* **Exercise details**: Reply with one number: the count of lines in the data that hold the string "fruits".

========================================================================

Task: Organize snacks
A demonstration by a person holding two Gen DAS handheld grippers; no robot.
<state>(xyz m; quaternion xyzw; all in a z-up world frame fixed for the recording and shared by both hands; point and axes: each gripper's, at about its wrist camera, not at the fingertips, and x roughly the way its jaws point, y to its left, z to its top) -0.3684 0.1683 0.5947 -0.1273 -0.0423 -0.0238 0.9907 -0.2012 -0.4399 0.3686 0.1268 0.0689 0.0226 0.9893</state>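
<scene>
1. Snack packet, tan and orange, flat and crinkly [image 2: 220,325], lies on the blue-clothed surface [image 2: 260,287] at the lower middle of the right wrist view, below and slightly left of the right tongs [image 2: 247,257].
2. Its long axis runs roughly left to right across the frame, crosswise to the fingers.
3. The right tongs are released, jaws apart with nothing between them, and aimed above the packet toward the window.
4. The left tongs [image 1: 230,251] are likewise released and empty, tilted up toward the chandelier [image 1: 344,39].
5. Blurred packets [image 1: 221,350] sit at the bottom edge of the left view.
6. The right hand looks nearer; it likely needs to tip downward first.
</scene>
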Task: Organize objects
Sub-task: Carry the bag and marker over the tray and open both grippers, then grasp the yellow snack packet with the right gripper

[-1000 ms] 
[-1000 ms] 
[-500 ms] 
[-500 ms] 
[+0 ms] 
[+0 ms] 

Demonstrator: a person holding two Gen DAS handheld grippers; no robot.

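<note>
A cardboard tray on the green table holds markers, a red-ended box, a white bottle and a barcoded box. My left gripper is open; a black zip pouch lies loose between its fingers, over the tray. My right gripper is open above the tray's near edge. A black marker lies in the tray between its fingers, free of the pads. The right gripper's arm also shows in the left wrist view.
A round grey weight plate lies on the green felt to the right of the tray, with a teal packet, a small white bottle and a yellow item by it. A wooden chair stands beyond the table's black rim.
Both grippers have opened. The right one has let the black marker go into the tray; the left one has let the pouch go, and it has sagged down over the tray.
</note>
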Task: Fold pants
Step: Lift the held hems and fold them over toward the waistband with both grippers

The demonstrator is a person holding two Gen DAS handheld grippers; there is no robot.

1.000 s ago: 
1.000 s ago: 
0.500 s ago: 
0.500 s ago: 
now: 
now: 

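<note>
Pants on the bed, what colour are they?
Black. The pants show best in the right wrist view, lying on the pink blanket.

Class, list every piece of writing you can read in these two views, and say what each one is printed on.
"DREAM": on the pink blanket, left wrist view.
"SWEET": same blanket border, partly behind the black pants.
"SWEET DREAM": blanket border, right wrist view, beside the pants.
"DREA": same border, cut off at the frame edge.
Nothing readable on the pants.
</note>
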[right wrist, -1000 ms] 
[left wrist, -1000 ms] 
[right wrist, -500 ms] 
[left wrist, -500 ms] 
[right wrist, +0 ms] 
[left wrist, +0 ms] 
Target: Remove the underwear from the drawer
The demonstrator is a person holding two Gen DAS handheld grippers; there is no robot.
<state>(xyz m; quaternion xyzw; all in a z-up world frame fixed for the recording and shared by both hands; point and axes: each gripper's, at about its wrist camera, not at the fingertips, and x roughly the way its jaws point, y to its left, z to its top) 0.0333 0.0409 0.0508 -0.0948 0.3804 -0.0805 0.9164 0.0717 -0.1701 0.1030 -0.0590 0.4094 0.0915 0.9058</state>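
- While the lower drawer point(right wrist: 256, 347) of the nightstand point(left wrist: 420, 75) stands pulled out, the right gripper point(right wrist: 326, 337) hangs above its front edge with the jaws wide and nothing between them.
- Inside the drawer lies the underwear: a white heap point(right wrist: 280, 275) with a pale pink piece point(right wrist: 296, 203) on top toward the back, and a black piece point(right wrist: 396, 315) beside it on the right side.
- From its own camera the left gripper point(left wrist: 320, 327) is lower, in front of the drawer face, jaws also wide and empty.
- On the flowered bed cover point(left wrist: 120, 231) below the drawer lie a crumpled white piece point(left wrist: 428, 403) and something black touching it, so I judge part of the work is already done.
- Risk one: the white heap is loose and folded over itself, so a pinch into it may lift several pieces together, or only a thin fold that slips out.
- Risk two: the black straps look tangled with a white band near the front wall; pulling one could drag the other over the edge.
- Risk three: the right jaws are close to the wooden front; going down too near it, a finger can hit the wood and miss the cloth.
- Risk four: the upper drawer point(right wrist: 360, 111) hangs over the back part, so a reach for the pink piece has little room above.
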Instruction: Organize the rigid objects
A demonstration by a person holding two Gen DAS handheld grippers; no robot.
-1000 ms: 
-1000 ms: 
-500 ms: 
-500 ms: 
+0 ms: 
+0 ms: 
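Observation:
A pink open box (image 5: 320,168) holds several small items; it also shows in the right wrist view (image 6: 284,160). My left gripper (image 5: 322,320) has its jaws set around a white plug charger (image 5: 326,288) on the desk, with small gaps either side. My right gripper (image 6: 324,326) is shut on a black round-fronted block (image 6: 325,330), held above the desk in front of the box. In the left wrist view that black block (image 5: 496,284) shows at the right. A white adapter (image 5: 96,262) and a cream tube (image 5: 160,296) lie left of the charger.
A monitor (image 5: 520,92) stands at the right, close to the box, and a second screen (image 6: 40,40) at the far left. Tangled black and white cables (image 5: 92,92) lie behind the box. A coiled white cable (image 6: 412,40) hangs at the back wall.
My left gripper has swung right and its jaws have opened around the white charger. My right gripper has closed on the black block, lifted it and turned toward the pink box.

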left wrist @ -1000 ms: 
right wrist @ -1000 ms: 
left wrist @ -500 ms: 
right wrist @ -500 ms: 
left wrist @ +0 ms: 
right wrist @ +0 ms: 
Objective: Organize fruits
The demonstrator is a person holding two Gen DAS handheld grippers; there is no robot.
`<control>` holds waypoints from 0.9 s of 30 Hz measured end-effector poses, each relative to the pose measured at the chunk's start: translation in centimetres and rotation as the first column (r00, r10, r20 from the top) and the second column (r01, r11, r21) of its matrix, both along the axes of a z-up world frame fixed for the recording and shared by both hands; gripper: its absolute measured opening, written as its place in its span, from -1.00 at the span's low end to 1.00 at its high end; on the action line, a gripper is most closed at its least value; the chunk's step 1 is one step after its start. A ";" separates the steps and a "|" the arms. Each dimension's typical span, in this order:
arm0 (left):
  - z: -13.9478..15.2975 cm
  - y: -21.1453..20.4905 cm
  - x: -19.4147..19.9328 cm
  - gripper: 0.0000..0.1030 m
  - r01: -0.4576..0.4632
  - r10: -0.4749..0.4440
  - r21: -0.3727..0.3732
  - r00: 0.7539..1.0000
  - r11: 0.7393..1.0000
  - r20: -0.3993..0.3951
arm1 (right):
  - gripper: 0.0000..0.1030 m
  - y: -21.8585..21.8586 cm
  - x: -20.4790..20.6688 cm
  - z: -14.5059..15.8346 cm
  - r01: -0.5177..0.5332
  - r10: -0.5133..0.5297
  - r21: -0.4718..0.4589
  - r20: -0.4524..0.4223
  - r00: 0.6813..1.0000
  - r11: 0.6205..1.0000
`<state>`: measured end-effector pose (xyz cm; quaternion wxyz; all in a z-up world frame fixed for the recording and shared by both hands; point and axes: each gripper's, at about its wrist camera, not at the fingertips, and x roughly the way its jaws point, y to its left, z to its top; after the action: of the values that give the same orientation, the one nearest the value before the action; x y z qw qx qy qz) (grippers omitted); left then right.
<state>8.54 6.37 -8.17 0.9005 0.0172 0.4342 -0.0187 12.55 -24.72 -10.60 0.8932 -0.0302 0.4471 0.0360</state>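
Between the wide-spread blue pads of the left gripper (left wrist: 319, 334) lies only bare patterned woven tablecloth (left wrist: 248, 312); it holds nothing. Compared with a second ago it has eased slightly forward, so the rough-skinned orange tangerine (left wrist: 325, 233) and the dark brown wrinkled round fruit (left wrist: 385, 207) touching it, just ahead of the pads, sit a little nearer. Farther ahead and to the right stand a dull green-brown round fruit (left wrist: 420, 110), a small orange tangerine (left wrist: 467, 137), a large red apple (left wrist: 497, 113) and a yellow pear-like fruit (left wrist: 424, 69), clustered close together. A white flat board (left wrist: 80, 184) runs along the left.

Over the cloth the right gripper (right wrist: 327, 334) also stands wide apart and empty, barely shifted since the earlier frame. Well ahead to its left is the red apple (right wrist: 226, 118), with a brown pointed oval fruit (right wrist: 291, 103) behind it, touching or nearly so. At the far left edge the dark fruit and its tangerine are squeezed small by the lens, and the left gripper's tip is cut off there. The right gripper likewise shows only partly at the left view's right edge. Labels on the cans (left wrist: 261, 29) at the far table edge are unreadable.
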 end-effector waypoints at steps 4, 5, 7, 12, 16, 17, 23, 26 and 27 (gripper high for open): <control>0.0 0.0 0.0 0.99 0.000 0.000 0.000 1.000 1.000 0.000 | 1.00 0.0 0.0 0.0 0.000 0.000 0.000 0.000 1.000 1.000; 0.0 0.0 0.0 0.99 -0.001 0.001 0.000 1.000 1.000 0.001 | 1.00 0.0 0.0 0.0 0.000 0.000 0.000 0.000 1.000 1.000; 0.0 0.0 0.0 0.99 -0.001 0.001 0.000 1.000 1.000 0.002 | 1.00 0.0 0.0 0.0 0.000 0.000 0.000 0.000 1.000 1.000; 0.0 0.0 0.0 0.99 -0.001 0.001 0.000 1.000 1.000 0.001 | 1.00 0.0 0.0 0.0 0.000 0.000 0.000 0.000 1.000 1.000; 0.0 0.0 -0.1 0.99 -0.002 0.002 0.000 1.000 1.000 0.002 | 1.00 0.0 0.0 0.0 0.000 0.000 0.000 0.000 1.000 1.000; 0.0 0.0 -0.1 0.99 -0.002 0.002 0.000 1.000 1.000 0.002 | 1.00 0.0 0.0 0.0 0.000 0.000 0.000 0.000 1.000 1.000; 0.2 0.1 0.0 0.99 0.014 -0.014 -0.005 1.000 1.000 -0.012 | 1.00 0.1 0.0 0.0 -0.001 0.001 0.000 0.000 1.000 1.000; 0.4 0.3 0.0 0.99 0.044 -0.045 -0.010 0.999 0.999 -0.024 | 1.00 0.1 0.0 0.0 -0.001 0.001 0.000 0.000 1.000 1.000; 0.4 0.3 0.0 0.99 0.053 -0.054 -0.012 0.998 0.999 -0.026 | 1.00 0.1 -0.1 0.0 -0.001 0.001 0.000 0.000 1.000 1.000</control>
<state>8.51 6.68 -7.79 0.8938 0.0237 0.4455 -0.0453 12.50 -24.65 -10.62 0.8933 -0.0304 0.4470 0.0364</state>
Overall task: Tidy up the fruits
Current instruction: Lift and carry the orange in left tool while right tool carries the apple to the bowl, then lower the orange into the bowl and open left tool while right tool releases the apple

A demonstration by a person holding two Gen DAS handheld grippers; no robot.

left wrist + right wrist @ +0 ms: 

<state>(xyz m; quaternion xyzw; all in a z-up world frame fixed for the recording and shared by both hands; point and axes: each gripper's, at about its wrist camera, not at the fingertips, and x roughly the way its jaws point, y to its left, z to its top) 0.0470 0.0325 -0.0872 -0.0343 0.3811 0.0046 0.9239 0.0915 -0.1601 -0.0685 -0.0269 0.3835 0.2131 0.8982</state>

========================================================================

* **Output**: 2